### Required work
Please reproduce all of the lines below, word for word and in full.

### Source data

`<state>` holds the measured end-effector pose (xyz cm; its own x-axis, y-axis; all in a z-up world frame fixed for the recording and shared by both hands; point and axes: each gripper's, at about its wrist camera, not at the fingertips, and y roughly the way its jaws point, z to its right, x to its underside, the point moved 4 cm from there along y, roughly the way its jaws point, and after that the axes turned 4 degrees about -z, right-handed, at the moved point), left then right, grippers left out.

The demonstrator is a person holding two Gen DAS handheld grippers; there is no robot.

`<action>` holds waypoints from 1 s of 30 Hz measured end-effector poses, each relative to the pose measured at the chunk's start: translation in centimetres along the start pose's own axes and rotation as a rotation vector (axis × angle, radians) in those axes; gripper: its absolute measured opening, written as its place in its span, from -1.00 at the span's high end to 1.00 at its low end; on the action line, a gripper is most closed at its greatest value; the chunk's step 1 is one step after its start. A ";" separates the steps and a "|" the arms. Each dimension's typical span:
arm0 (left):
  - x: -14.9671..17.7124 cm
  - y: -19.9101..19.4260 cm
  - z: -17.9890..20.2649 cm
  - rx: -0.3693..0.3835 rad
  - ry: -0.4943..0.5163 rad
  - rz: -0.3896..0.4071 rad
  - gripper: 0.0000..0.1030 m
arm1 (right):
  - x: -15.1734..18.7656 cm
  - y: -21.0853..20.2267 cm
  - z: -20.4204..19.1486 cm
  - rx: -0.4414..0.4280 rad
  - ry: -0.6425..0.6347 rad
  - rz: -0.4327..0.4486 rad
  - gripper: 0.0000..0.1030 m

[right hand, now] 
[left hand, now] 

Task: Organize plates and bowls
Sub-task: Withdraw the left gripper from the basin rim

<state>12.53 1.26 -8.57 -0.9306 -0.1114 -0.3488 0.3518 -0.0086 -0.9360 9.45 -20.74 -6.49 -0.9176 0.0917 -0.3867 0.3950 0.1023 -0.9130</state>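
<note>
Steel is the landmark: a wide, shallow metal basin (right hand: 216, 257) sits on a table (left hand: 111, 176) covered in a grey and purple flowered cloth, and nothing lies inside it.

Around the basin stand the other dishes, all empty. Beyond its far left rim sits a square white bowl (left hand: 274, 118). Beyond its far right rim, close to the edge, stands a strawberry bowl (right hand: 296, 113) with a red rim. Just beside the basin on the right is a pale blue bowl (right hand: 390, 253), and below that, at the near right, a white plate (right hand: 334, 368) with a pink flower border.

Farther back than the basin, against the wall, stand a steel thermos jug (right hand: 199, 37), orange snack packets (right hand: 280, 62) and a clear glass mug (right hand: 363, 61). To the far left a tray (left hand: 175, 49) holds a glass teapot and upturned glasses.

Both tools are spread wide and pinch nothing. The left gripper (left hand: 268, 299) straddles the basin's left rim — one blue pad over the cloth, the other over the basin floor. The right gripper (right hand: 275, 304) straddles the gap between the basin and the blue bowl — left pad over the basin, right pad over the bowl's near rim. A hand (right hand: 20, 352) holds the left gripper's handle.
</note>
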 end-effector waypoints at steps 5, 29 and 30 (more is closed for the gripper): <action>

### Result below
`<state>` holds the measured end-effector pose (xyz cm; its own x-axis, y-axis; all in a z-up world frame fixed for the recording and shared by both hands; point and axes: each gripper's, at about its wrist camera, not at the fingertips, and y roughly the way its jaws point, z to its right, x to its underside, the point moved 4 cm from there along y, roughly the way its jaws point, and after that the axes turned 4 degrees about -z, right-handed, at the moved point), left then right, grippers left out.

The demonstrator is a person holding two Gen DAS handheld grippers; there is no robot.

`<action>` holds waypoints from 1 s of 30 Hz measured end-effector poses, each relative to the pose measured at the chunk's start: translation in centimetres along the start pose's own axes and rotation as a rotation vector (axis × angle, radians) in those axes; gripper: its absolute measured opening, written as its place in its span, from -1.00 at the span's high end to 1.00 at its low end; on the action line, a gripper is most closed at its greatest value; the chunk's step 1 is one step after its start. A ";" separates the steps and a "|" the arms. Each dimension's typical span:
arm0 (left):
  - x: -14.9671..17.7124 cm
  - y: -19.9101..19.4260 cm
  - z: -17.9890..20.2649 cm
  - rx: -0.3693..0.3835 rad
  - ry: -0.4943..0.5163 rad
  - rz: -0.3896..0.4071 rad
  - gripper: 0.0000..0.1030 m
arm1 (right):
  - x: -15.1734..18.7656 cm
  - y: -21.0853..20.2267 cm
  - z: -20.4204..19.1486 cm
  - rx: -0.4414..0.4280 rad
  - ry: -0.6425..0.6347 rad
  - rz: -0.4327..0.4486 rad
  - gripper: 0.0000..0.1030 m

[right hand, now] 
[left hand, now] 

Task: Organize plates and bowls
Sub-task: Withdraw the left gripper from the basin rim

<state>12.53 1.26 -8.57 -0.9306 -0.1114 -0.3488 0.3518 -0.0086 -0.9360 9.45 -20.74 -6.49 -0.9176 0.0917 -0.3867 0.3950 0.1023 -0.9130</state>
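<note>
Steel is the landmark: a wide, shallow metal basin (right hand: 216, 257) sits on a table (left hand: 111, 176) covered in a grey and purple flowered cloth, and nothing lies inside it.

Around the basin stand the other dishes, all empty. Beyond its far left rim sits a square white bowl (left hand: 274, 118). Beyond its far right rim, close to the edge, stands a strawberry bowl (right hand: 296, 113) with a red rim. Just beside the basin on the right is a pale blue bowl (right hand: 390, 253), and below that, at the near right, a white plate (right hand: 334, 368) with a pink flower border.

Farther back than the basin, against the wall, stand a steel thermos jug (right hand: 199, 37), orange snack packets (right hand: 280, 62) and a clear glass mug (right hand: 363, 61). To the far left a tray (left hand: 175, 49) holds a glass teapot and upturned glasses.

Both tools are spread wide and pinch nothing. The left gripper (left hand: 268, 299) straddles the basin's left rim — one blue pad over the cloth, the other over the basin floor. The right gripper (right hand: 275, 304) straddles the gap between the basin and the blue bowl — left pad over the basin, right pad over the bowl's near rim. A hand (right hand: 20, 352) holds the left gripper's handle.
</note>
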 end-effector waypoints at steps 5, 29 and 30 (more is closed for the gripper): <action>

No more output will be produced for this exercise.